In 2022, India needs new teaching techniques and a heavy digital curriculum
The education landscape in India has seen a tectonic shift in the past year with the impact of the pandemic and the devastating second wave that has hit closer to home. While schools and colleges across the country were suddenly deprived of the usual student chatter and in-person classroom lessons, India has embraced a new era of distance learning with remarkable speed and commitment. Curricula changed almost overnight, teachers upgraded and students adapted to the “new normal”.
What was once assumed to be a “quick fix” has become the norm for the past year and a half, and it looks like it’s here to stay with many educational institutions embracing the hybrid model. Thus, digital learning will continue to be the dominant trend heading into the new year, as well as learning gaps such as the effectiveness of assessments and the effectiveness of curriculum will occupy the front of the stage.
The education sector is at an inflection point and 2022 will see the accelerated adoption of edtech solutions as it forces us to challenge traditional methods, pedagogies and mindsets. The pandemic and the current hybrid model have already set the wheels in motion. The seamless integration of these solutions into existing print and classroom teaching methods will determine its future success in the Indian context.
WIDENING THE DIGITAL DIVIDE AND LEARNING GAPS
Although there has been a quantum leap in the impact and reach of digital education, access to the best content has not been inclusive. Digital content and teaching capabilities vary widely between private and public schools, putting public school students at a significant disadvantage. Additionally, the lack of quality vernacular content widens the gap between students in a few major metropolitan cities and those in smaller urban and rural communities. There is an urgent need for the education ecosystem to come together to close these gaps so that all learners can take advantage of the opportunity of digital learning on an equal footing.

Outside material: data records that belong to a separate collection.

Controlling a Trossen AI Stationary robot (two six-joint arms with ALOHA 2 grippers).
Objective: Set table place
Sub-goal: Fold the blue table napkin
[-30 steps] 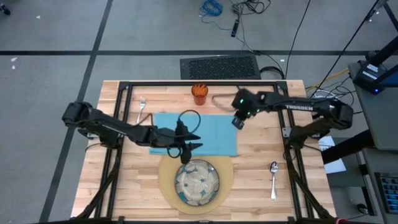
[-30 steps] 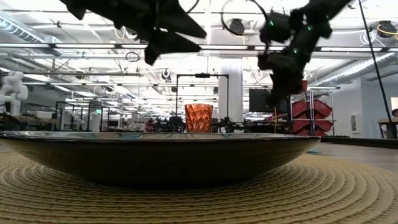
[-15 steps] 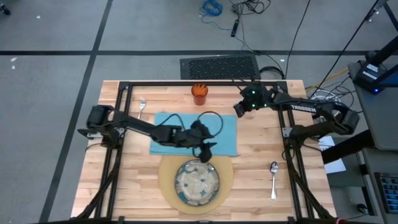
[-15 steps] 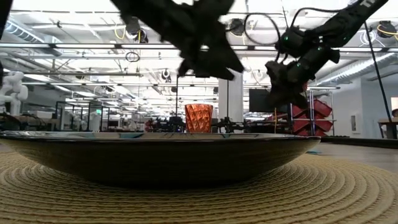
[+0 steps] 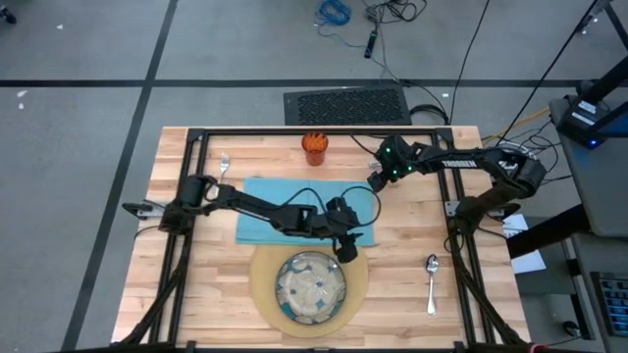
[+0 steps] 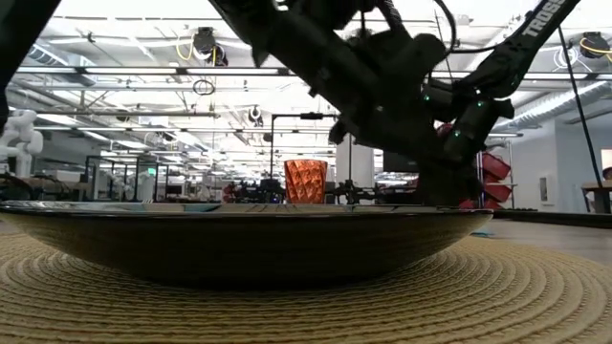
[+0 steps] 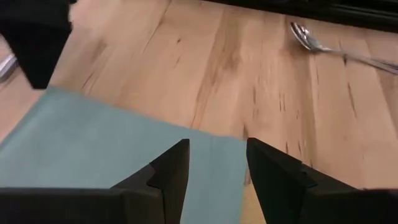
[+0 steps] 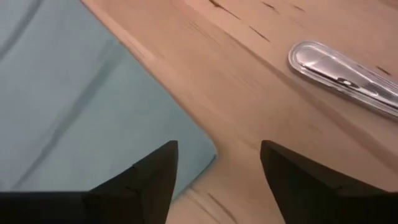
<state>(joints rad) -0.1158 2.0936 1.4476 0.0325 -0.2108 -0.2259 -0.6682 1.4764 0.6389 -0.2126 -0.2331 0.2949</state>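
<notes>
One teal napkin (image 5: 294,211) flat, rectangular, on wooden table (image 5: 412,245).

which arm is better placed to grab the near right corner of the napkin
Left. The left gripper hangs open right over that corner of the teal napkin; the right gripper sits at the far right corner.

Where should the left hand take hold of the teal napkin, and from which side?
Best at a corner, coming from above. The teal napkin lies flat on the table, so only an edge can be pinched. The left hand, open, already hovers over the corner nearest the spoon.
</notes>
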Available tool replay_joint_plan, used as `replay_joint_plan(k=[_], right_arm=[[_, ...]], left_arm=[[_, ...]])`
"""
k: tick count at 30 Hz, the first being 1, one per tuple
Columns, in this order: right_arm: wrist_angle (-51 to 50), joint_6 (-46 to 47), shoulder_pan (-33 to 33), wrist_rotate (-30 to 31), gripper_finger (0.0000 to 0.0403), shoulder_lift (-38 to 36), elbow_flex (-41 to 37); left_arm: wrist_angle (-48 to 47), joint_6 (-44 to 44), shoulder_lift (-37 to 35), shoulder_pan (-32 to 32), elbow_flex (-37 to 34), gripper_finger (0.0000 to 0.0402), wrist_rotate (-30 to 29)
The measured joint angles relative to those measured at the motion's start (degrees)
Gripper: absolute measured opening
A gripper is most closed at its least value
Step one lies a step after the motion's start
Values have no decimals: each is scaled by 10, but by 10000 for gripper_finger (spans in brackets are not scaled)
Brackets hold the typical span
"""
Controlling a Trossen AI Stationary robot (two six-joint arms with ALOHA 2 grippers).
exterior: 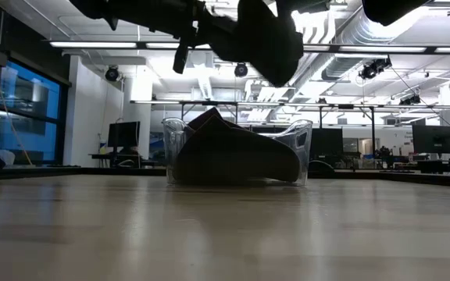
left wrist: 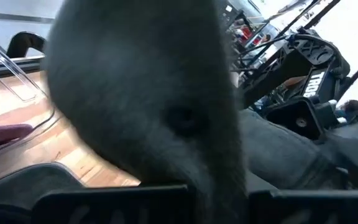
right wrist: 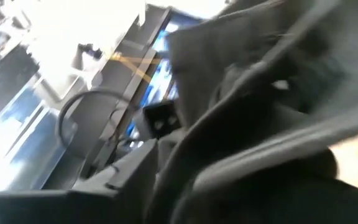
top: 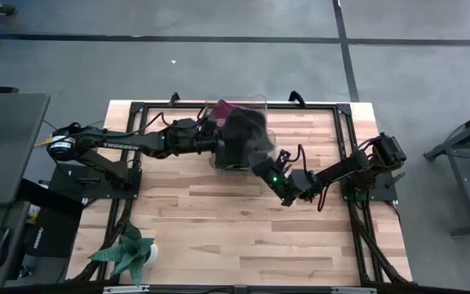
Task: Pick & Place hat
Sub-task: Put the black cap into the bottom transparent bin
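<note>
The dark grey hat was in the air, above the clear plastic bin at the far middle of the wooden table. Inside the bin another dark hat already lay, and a magenta cloth showed at its far wall.

My left gripper was closed on the grey hat at its left side; in the left wrist view the fabric filled almost all the picture. My right gripper was at the hat's near-right edge. From the pictures I could not tell if its fingers held the fabric or were open.

I judged the main risk like this: with the hat hanging from one side only, the loose part could drop on the bin's near rim and stay half outside. If the right fingers were caught in the fabric, a retreat would drag the hat out of place.

The near half of the table was free, with only a small potted plant at the near-left corner. The black frame rails along both sides limited sideways moves.
</note>
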Motion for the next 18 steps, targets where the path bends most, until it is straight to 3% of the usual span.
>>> replay_joint_plan(k=[6,13,18], right_arm=[[-17,0,6,-65,259,0,0],[-125,76,36,-34,260,0,0],[-139,72,51,-14,261,0,0]], left_arm=[[0,1,0,0,0,0,-11],[-48,25,-31,17,53,0,-11],[-135,32,-38,44,102,0,20]])
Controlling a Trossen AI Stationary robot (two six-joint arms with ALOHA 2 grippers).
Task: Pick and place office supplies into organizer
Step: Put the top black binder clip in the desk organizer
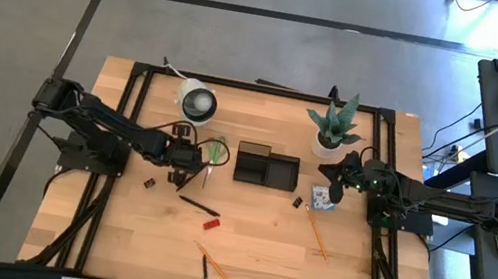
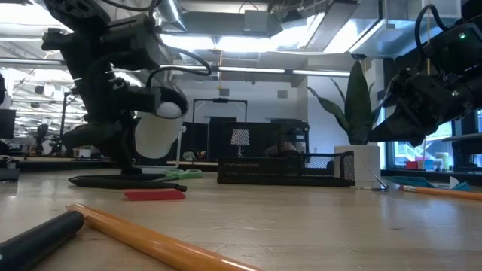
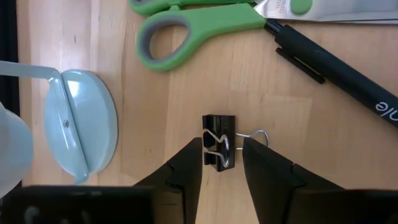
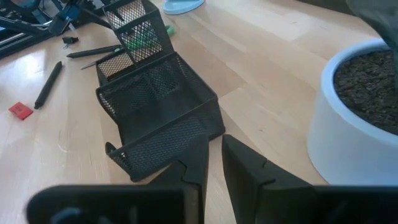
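My left fingers (image 3: 222, 163) straddled a glossy black binder clip (image 3: 218, 142) beside the green-handled scissors (image 3: 186, 34), not yet clenched.
Only my right wrist view revealed the organizer (image 4: 163, 115) as wire mesh; right fingers (image 4: 214, 163) narrowly parted, empty.

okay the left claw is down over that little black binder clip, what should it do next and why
Probably finish closing. The left claw has a finger on each side of the binder clip, with small gaps showing, so it does not look gripped yet; lifting now would likely leave it on the table.
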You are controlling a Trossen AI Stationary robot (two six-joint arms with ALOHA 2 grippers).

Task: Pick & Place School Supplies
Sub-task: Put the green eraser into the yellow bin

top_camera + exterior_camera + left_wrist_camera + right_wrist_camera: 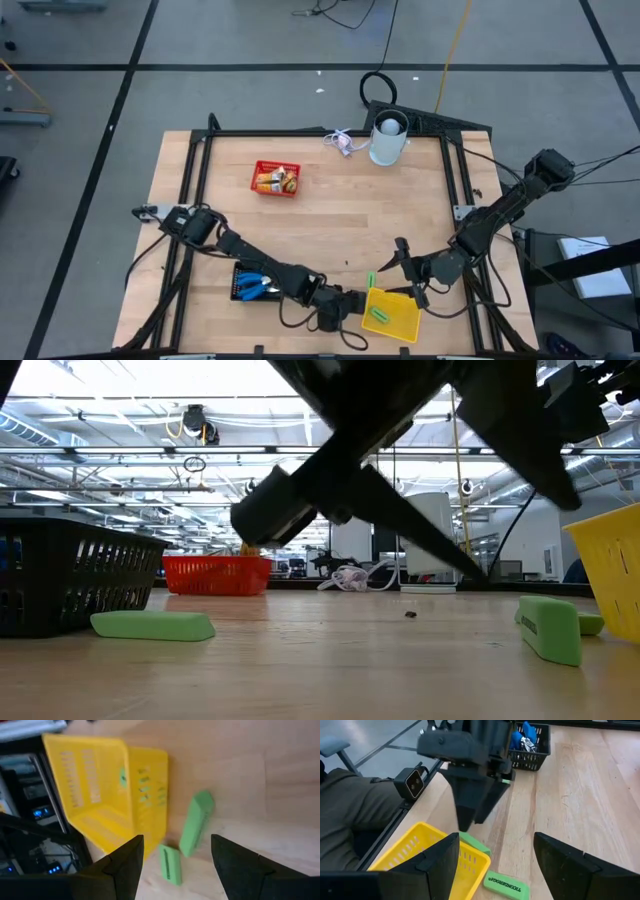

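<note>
While both arms crowd the table's front edge by the yellow basket [392,314], the step in hand looks like collecting the loose green bars into it.

L gripper [175,865]: fingers spread wide, nothing between them, sitting just beside the basket's left side. Ahead of it lie a long green bar [196,822] and a shorter green bar [170,864], both on the wood right by the basket wall. R gripper [495,870]: also wide open and empty, at the basket's back-right side.

Other supplies: one green bar [380,316] already in the yellow basket; blue-handled scissors [256,286] in the black basket [238,292] near the front-left; yellow-orange sticks [276,181] in the red basket [256,172] toward the back-left.

To do it well, imo: only one arm goes in, since the two are v. close and could clash. Line fingers across the bar's narrow width, not lengthwise. Come down w/o nudging the basket wall, as it's light and prob slides. Lift clear of the rim before moving over, then release low inside.
</note>
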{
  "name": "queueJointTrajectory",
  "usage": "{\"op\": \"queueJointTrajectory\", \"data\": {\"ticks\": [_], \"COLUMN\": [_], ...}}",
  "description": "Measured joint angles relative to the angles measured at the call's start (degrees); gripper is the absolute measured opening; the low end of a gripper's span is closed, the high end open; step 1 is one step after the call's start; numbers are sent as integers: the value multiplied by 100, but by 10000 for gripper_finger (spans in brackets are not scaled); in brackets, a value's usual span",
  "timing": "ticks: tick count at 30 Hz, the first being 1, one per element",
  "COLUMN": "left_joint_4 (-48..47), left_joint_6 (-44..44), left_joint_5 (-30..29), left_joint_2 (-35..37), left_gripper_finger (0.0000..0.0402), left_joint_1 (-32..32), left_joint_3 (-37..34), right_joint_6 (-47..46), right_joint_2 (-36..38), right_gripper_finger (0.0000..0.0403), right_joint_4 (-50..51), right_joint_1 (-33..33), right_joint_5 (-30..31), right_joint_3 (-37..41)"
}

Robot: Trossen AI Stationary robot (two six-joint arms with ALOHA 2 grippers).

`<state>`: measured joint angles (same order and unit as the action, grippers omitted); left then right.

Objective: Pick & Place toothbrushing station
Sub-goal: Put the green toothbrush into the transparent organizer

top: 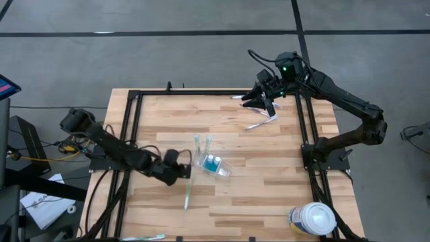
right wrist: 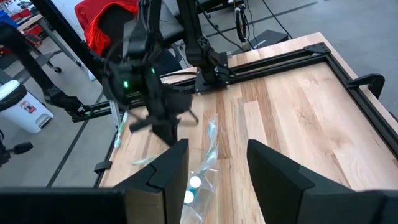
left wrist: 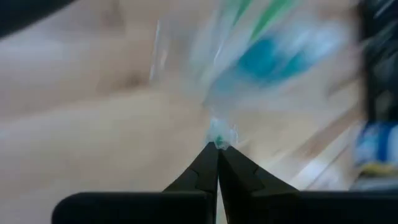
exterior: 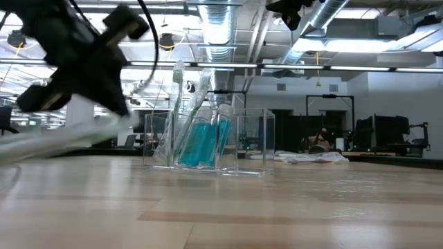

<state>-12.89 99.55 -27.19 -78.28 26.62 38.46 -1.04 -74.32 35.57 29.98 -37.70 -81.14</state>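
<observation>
Closest to our overhead lens, the right gripper (top: 263, 101) hung over the table's (top: 269, 181) far right corner, jaws partly apart and gripping nothing that we could see. Beneath it lay a wrapped toothbrush (top: 261, 122). We found the toothbrushing station (top: 213, 165), a clear holder with blue-green contents and upright brushes, near the table's middle, somewhat toward the near edge. The left gripper (top: 186, 169) hung just beside the station on its left-edge side, jaws pinched together; at their tips we saw a scrap of clear wrapping with green on it. Another wrapped toothbrush (top: 187, 193) lay on the wood by that gripper, toward the near edge. A white-lidded tub (top: 313, 219) stood at the near right corner.
</observation>
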Motion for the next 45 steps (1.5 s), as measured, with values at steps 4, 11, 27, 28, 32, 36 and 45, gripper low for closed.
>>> {"op": "queueJointTrajectory", "data": {"ticks": [4, 11, 27, 28, 32, 36, 45], "left_joint_4": [-429, 40, 1858, 1999, 2372, 2412, 2505], "left_joint_6": [-74, -2199, -5231, -5225, -5198, -4814, -4167], "left_joint_5": [-1111, -3123, -4236, -4162, -3978, -3784, -3016], "left_joint_2": [774, 1999, 1472, 1350, 878, 441, -411], "left_gripper_finger": [0, 0, 0, 0, 0, 0, 0], "left_joint_1": [54, 34, -260, -271, -287, -287, -287], "left_joint_3": [0, 0, 0, 0, 0, 0, 3], "right_joint_6": [0, 0, -137, -171, -198, -276, -398], "right_joint_2": [0, 0, 0, 0, 0, 0, 0], "right_gripper_finger": [154, 154, 154, 154, 154, 154, 154], "right_joint_4": [0, -4, -130, -155, -187, -184, -173], "right_joint_1": [0, 0, 1, 1, 0, 1, 1], "right_joint_5": [0, 3, 18, 18, 18, 18, 16], "right_joint_3": [0, 0, 0, 0, 0, 0, 0]}}
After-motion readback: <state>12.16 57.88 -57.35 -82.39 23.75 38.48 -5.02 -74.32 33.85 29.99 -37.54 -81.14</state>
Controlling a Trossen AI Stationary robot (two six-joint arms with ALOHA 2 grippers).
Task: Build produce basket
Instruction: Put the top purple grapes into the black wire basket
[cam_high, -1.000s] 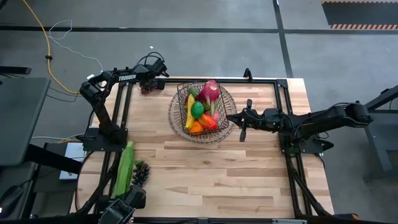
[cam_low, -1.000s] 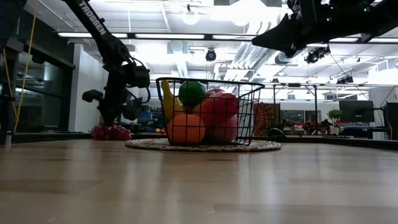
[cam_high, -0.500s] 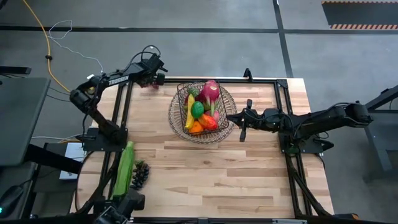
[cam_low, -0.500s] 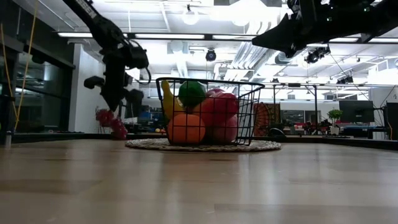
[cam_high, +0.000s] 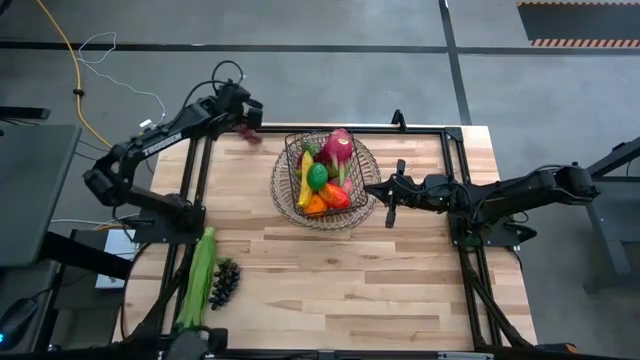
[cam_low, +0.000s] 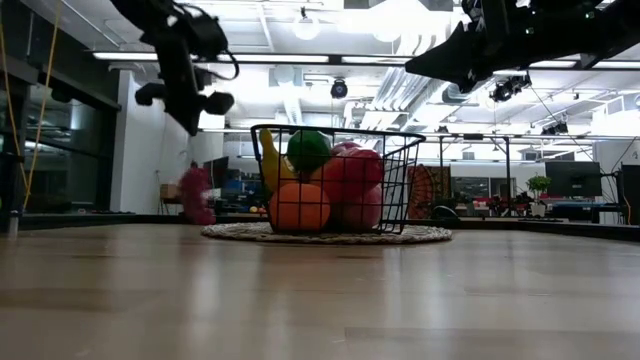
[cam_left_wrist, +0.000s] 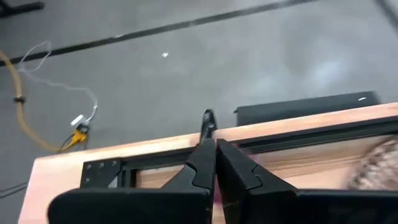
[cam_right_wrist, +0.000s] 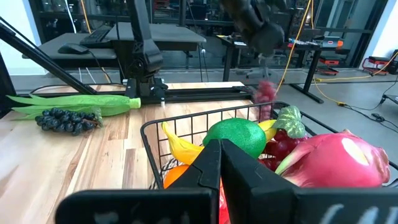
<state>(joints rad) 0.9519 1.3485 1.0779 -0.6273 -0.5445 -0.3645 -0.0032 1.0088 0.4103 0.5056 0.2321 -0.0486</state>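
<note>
Red grapes (cam_high: 247, 136) dangle, blurred, beneath the left claw (cam_high: 249, 118) over the far edge of the counter (cam_high: 380, 270) near its left corner, just short of the basket (cam_high: 289, 143) at the far middle. A swing could clip the wire or shake them loose. That claw is pressed together, whether on a stem cannot be told; the right claw (cam_high: 370, 187), pressed together and empty, waits just beside the basket.

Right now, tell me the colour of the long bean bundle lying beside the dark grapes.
Bright green; the bean bundle shows best in the high view, beside the dark grapes.

A dark wire basket (cam_high: 300, 165) held a pink dragon fruit (cam_high: 338, 146), green pear (cam_high: 317, 176) and orange (cam_low: 298, 208). Long green beans (cam_high: 200, 275) lay beside dark grapes (cam_high: 224, 280) on pale striped wood.
</note>
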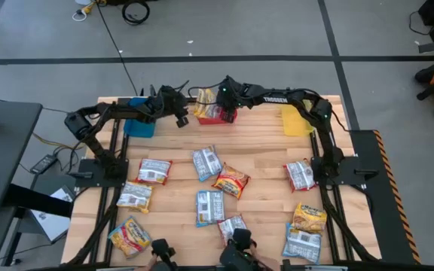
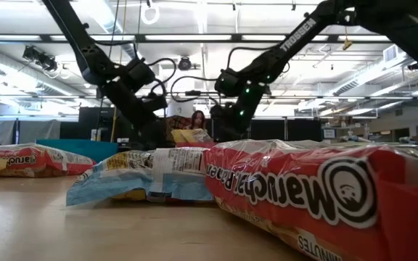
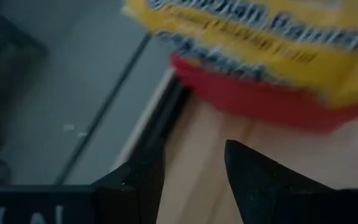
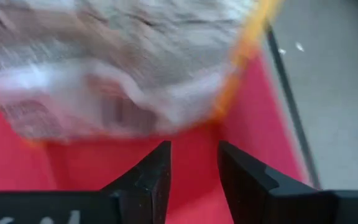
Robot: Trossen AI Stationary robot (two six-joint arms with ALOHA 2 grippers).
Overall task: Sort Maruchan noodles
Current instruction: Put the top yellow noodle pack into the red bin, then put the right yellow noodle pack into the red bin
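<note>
A yellow-orange Maruchan packet (image 1: 206,110) lies in the red bin (image 1: 227,117) at the table's far edge, its top rising above the rim; it also shows in the left wrist view (image 3: 260,37) and the right wrist view (image 4: 117,62). My right gripper (image 1: 224,96) hovers open just above the bin and this packet, its fingers (image 4: 194,168) empty. My left gripper (image 1: 181,114) is open and empty just left of the red bin, above the wood (image 3: 194,180). Several more packets lie flat on the table, such as a blue-white packet (image 1: 206,162) and a red one (image 1: 232,181).
A blue bin (image 1: 139,124) stands at the far left and a yellow bin (image 1: 296,120) at the far right. Loose packets are spread over the middle and near part of the table (image 1: 262,150); a red packet (image 2: 325,196) lies right before the low camera.
</note>
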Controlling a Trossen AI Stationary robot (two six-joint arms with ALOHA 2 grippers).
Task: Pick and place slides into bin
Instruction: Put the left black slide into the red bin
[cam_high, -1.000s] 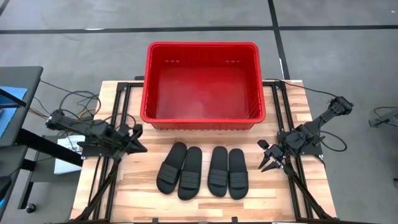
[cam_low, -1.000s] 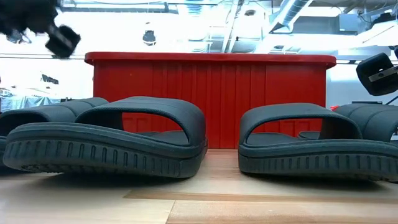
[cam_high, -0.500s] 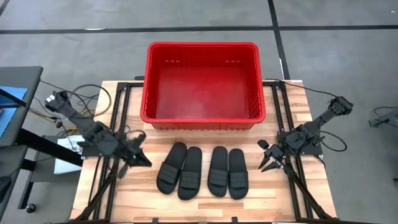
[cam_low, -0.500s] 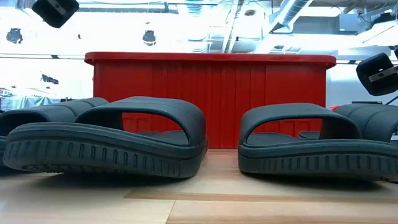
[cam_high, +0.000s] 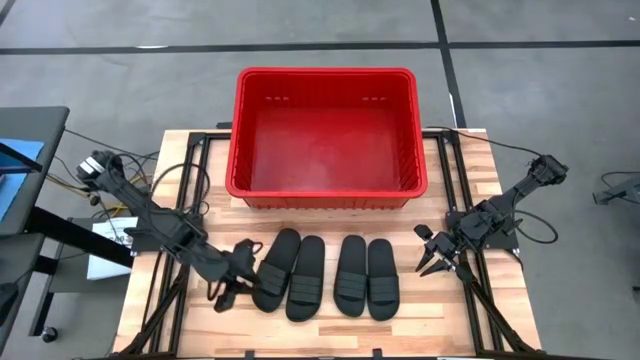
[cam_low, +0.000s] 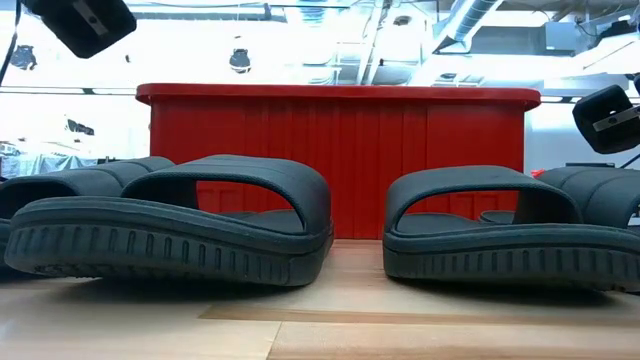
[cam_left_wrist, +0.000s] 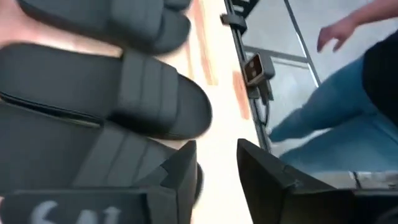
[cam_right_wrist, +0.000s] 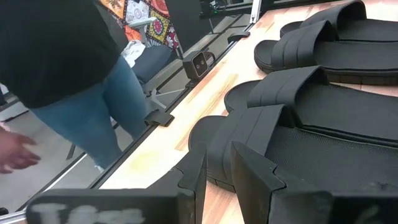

MORE CUSTOMIZATION AND IMMERSIVE LEARNING EXPERIENCES
Technologies such as augmented and virtual reality (AR/VR) and artificial intelligence (AI) were already on the rise, but the pandemic has accelerated the pace of their adoption. As classrooms transition to computer screens, there is greater demand for aids that enable better engagement and visualization of concepts. These aids help students immerse themselves in a more engaging learning environment that encourages them to explore more new concepts and better apply them in real-life situations.
Especially when it comes to higher education subjects such as medicine, design or even engineering, technologies such as virtual reality/augmented reality have been a blessing, with distance learning being the only mode of delivery. education throughout the pandemic. Given the global need for creative thinkers and problem solvers, India’s educational curriculum will need to evolve and embrace new technologies to stay current and relevant, to meet the expectations of our changing world.
NEW ASSESSMENT MODELS AND TECHNIQUES TO COMPLEMENT NUMERICALLY STRONG PROGRAMS
As India shifted to online education mode, there were and continue to be significant gaps in outcomes. As students gradually return to campuses and educational institutions establish a hybrid approach, the next few months will be critical in assessing the learning gaps created by the online model. A more personalized and personalized assessment model will be needed to assess individual students in the private and public school systems.
HELPING TEACHERS COPE IS AN OPPORTUNITY FOR CONTINUOUS IMPROVEMENT
While teachers have embraced a new way of teaching overnight with enormous resilience, there is a great need for regular, well-organized training programs and workshops to help them embrace the change. With virtual reality, augmented reality and artificial intelligence increasingly integrated into classrooms and regular curricula, we need to see a shift from refresher training to “lifelong competence” for teachers. .
MENTAL WELLNESS A PRIORITY IN THE DESIGN OF NEW PROGRAMS
The one thing that has become evident during the pandemic has been the impact of the blurred lines between our offline and online worlds on mental health. The importance of taking a ‘break’ has never been more relevant, and educational institutions are increasingly making mindful living and mental well-being a priority when designing programs for all groups. of age.